Given material >>
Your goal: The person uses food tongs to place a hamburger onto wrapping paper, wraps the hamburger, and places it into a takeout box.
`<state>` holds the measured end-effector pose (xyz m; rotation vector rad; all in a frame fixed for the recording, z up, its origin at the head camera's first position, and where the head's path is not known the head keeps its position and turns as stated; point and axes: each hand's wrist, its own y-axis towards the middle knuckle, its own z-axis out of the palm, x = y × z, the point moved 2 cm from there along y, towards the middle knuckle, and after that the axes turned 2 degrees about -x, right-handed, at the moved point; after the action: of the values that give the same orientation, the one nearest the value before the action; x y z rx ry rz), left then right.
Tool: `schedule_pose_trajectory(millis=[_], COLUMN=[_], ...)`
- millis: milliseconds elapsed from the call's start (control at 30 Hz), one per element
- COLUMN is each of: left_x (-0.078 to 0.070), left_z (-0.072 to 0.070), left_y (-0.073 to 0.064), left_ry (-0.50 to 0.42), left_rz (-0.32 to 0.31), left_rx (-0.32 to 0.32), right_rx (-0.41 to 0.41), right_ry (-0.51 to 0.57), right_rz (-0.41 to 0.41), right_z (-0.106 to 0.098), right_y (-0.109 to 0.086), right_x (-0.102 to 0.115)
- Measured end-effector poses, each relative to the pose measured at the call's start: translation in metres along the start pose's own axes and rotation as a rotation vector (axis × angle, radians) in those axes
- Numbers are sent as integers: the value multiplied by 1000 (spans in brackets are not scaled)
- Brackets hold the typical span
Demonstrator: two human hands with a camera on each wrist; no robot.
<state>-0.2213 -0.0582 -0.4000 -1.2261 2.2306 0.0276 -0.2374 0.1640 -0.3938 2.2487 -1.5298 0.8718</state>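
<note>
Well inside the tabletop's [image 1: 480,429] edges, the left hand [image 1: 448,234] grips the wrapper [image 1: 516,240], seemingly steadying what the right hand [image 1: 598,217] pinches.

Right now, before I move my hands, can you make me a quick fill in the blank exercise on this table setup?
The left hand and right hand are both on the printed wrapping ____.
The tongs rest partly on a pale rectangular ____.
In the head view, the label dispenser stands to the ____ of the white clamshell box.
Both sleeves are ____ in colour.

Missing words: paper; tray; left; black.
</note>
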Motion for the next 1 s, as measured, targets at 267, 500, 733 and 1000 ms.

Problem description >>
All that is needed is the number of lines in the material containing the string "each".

Task response >>
4